Em janeiro de 2022, a PJ também já tinha detetado numa galeria de arte, em Bruxelas, um quadro desaparecido que foi vendido em março de 2021 por 126.274,99 euros, através de uma leiloeira de Nova Iorque. O quadro intitulado PIASKI, do artista Frank Stella, acabou por ser retido. 

Maria de Jesus Rendeiro, mulher do ex-banqueiro, acabou indiciada pelo crime de descaminho de obras de arte do marido, das quais era fiel depositária. Chegou a estar em prisão domiciliária. As autoridades consideraram que esta sabia das falsificações (de quadros) e desvio de obras de arte. Pelo menos, 15 quadros desapareceram da coleção de João Rendeiro.

Em fevereiro do ano passado, outros bens também foram arrestados pela PJ como mais quadros, esculturas, móveis, tapetes e até faqueiros e todo o património de valor. Um dos locais foi a Quinta Patino, em Cascais, mas não só. Também não escaparam eletrodomésticos, sofás e até cadeiras.

Bens não chegam para pagar dívidas

Dos três processos que envolveram João Rendeiro apenas um transitou em julgado. As dívidas de cerca de 40 milhões estão relacionadas com o pagamento de indemnizações ou coimas aplicadas pelos reguladores devido à atuação do ex-banqueiro na presidência do Banco Privado Português. Fazendo as contas, os bens que estavam em seu nome não serão suficientes para pagar todas as dívidas.

A principal dívida está relacionada com um processo por fraude fiscal, abuso de confiança e branqueamento de capitais que já foi decidido pelo Tribunal da Relação e que prevê uma indemnização solidária com outros administradores do BPP que chega aos 29,5 milhões de euros.

Se a decisão transitar em julgado, o dinheiro tem de ser entregue à comissão liquidatária do banco, mas Rendeiro ainda teria de pagar mais cerca de 5 milhões de euros ao Estado por fuga ao fisco e impostos não pagos por prémios que recebeu, enquanto presidente do BPP, através de paraísos fiscais. 

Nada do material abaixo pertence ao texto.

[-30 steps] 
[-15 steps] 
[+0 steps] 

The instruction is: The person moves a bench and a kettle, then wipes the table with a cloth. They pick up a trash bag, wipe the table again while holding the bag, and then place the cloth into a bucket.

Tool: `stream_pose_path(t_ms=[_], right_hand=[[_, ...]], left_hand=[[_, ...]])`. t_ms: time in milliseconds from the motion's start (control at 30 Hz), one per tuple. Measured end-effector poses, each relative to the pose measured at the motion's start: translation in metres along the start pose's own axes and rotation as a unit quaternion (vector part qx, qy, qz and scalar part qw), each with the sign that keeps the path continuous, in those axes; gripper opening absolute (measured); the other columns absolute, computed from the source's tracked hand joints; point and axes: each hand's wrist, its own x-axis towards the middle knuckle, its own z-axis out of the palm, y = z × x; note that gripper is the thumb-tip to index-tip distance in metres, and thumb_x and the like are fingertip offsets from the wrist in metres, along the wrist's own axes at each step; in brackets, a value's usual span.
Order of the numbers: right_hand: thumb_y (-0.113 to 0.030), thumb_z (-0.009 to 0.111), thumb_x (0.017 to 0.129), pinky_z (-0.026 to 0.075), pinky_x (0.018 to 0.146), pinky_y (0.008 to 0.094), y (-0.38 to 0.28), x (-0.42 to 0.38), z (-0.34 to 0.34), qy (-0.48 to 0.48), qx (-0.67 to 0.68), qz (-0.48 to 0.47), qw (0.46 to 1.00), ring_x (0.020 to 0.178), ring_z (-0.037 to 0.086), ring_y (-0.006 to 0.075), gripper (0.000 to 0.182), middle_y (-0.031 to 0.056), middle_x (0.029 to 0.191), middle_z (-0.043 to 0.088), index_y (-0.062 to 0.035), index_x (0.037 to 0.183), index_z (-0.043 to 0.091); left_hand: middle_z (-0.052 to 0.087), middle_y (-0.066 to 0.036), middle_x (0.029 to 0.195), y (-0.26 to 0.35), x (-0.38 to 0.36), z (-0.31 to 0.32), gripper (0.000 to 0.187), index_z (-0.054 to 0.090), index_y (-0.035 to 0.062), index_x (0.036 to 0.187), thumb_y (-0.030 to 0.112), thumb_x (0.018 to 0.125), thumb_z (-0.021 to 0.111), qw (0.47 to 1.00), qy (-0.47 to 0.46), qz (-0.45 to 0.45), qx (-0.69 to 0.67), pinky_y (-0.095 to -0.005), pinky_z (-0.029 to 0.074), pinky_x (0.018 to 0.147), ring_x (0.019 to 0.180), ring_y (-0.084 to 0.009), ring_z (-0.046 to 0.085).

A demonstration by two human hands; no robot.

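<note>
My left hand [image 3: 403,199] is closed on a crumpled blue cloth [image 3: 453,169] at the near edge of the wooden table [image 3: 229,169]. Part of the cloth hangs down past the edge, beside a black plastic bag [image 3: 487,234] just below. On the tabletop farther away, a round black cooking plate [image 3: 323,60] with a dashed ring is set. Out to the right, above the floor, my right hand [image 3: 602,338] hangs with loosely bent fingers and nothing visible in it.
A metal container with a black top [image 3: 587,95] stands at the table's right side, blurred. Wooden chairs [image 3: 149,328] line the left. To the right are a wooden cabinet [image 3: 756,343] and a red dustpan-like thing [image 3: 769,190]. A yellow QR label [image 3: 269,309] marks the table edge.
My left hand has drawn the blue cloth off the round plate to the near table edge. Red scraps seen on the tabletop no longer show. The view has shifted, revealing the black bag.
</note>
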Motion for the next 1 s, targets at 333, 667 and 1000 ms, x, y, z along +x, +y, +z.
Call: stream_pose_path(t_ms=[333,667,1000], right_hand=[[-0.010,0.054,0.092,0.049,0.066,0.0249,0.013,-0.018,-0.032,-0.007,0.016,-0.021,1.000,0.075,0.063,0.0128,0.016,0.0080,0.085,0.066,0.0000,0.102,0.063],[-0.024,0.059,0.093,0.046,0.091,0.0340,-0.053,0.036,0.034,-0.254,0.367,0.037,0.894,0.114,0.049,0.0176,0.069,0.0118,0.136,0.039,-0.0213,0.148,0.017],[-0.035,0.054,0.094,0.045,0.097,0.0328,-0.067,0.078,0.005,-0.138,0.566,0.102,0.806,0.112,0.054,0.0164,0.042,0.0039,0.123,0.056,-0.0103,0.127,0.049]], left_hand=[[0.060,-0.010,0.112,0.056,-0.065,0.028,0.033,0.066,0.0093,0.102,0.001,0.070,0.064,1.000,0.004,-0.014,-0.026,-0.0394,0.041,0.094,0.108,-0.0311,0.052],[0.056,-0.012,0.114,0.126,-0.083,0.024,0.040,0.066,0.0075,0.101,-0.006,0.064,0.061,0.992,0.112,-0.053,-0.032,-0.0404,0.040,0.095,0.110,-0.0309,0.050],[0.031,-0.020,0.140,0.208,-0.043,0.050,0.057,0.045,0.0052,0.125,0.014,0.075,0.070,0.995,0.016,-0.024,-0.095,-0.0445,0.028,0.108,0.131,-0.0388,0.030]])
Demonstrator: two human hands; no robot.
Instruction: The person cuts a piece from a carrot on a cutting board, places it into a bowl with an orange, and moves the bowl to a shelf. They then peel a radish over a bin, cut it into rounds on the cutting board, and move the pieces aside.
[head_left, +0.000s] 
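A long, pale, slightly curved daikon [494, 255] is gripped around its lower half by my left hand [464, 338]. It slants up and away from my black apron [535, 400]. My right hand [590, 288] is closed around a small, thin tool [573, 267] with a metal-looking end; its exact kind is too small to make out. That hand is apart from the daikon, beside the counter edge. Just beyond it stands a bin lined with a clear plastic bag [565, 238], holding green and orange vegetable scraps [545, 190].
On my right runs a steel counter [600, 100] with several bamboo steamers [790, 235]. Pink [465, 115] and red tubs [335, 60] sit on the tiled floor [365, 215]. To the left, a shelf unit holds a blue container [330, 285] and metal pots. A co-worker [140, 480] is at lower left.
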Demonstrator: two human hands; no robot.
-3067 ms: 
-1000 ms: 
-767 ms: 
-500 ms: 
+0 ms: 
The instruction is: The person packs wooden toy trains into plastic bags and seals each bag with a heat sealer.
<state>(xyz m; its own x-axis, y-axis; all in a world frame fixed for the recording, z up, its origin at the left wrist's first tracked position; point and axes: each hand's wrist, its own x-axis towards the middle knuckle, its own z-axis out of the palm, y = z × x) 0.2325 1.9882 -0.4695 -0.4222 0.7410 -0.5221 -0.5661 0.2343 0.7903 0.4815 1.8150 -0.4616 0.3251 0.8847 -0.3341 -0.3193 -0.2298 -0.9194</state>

Noutro processo que ainda não transitou em julgado, o antigo banqueiro foi condenado, na primeira instância, por burla qualificada, mas também a pagar uma indemnização de 235 mil euros ao embaixador Júlio Mascarenhas que investiu em obrigações do BPP sem saber que estava perante um produto de risco.

Maria de Jesus Rendeiro seria a herdeira natural de todos os bens de João Rendeiro, mas com a herança teria de assumir também as dívidas. Por isso mesmo, em setembro de 2022, acabou por assinar uma declaração a repudiar a mesma.